**Recorded data**
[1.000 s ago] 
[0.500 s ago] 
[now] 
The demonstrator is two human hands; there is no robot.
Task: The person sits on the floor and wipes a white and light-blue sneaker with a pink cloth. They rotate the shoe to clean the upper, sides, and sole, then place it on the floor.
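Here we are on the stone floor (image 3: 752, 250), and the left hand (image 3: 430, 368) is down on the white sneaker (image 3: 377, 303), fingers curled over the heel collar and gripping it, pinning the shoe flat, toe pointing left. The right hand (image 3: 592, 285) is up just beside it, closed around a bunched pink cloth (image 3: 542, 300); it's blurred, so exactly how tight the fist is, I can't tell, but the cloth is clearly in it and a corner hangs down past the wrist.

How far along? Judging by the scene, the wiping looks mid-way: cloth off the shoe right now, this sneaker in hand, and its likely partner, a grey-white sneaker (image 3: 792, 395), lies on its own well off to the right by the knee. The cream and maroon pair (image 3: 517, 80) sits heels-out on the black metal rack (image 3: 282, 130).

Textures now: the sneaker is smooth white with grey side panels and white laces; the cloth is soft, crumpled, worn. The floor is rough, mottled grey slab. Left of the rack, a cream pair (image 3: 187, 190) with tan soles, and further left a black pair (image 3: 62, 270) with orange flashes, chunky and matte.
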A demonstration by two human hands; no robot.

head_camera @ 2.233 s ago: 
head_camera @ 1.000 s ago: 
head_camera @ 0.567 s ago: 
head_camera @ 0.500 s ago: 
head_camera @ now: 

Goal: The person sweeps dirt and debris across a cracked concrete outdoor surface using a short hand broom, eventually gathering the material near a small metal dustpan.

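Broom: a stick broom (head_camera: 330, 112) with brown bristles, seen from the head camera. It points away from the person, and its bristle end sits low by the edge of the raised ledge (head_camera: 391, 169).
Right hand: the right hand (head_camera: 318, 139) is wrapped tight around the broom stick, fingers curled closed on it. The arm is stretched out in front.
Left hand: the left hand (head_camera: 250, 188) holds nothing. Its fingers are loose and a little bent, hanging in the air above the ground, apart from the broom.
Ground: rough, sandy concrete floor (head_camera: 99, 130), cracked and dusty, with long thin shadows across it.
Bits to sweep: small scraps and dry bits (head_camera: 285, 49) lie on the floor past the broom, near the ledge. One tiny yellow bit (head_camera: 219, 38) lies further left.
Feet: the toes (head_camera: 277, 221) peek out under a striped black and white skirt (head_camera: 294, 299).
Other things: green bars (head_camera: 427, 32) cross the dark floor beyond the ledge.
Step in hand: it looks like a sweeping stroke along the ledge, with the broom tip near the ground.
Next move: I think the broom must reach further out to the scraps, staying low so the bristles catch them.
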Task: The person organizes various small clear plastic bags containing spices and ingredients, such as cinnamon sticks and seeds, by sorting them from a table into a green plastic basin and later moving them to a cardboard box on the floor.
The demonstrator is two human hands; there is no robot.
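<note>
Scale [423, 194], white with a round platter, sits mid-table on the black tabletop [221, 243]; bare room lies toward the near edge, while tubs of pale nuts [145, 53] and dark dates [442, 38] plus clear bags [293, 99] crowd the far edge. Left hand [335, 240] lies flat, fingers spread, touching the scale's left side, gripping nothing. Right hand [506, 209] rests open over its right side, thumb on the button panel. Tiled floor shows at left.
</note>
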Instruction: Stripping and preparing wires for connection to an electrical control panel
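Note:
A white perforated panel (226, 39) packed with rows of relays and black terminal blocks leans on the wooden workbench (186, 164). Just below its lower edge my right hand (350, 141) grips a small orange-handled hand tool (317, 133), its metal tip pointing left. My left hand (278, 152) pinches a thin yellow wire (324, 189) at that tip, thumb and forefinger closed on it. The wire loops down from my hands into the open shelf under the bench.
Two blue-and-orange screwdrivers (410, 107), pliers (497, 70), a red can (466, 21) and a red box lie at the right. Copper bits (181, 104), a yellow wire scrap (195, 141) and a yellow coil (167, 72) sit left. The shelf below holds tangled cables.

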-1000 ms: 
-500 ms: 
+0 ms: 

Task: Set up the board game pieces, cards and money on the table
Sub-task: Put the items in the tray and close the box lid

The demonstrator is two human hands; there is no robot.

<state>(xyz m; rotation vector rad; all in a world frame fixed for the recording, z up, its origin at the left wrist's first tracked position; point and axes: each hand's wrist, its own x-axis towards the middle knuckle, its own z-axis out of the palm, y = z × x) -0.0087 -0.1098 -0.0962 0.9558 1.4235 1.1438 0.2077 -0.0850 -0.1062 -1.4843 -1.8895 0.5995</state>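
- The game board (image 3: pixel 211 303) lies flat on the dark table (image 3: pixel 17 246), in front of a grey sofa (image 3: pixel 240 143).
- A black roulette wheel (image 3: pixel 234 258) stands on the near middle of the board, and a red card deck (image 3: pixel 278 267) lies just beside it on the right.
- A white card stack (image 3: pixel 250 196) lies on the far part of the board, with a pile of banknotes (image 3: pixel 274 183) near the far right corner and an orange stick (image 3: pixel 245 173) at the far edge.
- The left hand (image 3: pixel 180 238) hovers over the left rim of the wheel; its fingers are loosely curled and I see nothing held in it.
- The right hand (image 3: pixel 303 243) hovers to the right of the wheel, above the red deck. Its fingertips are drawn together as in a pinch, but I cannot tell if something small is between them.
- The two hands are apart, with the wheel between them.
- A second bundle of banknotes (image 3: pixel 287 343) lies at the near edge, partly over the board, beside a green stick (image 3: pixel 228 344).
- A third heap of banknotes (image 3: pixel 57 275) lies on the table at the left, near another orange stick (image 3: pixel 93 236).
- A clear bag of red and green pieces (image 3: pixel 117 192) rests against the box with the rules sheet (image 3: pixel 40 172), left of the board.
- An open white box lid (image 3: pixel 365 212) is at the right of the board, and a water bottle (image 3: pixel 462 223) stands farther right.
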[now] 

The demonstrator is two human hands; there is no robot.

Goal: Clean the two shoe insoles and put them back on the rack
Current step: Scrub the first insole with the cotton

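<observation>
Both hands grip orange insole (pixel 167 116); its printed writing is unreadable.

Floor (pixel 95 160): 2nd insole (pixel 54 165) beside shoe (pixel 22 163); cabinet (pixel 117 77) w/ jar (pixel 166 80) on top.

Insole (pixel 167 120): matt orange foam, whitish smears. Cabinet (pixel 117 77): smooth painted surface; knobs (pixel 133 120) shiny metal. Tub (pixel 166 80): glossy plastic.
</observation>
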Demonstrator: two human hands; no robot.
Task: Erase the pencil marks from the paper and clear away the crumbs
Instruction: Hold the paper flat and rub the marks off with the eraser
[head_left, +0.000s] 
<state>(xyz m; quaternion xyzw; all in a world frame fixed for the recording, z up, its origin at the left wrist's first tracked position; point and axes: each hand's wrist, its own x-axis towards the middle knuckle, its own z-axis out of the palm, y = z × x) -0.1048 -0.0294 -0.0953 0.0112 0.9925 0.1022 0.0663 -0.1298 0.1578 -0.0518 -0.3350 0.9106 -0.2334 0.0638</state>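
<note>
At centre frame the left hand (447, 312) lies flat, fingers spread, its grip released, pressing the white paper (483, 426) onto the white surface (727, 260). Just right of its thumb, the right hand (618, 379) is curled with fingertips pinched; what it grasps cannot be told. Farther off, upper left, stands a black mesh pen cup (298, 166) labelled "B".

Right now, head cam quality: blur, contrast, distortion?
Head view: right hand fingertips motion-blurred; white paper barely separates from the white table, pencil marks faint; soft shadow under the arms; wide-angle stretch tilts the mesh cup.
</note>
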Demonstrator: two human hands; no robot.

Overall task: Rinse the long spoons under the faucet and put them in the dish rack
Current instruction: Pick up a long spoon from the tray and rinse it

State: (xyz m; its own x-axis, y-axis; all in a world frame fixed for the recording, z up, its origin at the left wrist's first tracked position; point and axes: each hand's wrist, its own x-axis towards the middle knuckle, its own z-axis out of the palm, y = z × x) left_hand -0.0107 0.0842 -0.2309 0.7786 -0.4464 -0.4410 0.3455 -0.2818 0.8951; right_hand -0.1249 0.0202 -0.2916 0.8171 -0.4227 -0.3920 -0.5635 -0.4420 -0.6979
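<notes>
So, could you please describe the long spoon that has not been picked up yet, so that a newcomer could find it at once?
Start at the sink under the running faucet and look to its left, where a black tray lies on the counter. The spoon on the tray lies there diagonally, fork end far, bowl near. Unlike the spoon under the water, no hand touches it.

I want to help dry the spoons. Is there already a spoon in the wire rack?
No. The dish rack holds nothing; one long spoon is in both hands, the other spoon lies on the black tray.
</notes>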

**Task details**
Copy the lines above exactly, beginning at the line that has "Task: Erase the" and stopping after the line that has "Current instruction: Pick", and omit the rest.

**Exercise solution**
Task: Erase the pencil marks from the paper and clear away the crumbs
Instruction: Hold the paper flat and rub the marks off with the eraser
[head_left, +0.000s] 
<state>(xyz m; quaternion xyzw; all in a world frame fixed for the recording, z up, its origin at the left wrist's first tracked position; point and axes: each hand's wrist, its own x-axis towards the middle knuckle, its own z-axis out of the palm, y = z × x) -0.1048 -0.0294 -0.0953 0.0112 0.9925 0.1022 0.0663 -0.1298 0.1578 -0.0518 -0.3350 0.9106 -0.2334 0.0638</state>
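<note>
At centre frame the left hand (447, 312) lies flat, fingers spread, its grip released, pressing the white paper (483, 426) onto the white surface (727, 260). Just right of its thumb, the right hand (618, 379) is curled with fingertips pinched; what it grasps cannot be told. Farther off, upper left, stands a black mesh pen cup (298, 166) labelled "B".

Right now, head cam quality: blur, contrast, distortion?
Head view: right hand fingertips motion-blurred; white paper barely separates from the white table, pencil marks faint; soft shadow under the arms; wide-angle stretch tilts the mesh cup.
</note>
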Demonstrator: two human hands; no robot.

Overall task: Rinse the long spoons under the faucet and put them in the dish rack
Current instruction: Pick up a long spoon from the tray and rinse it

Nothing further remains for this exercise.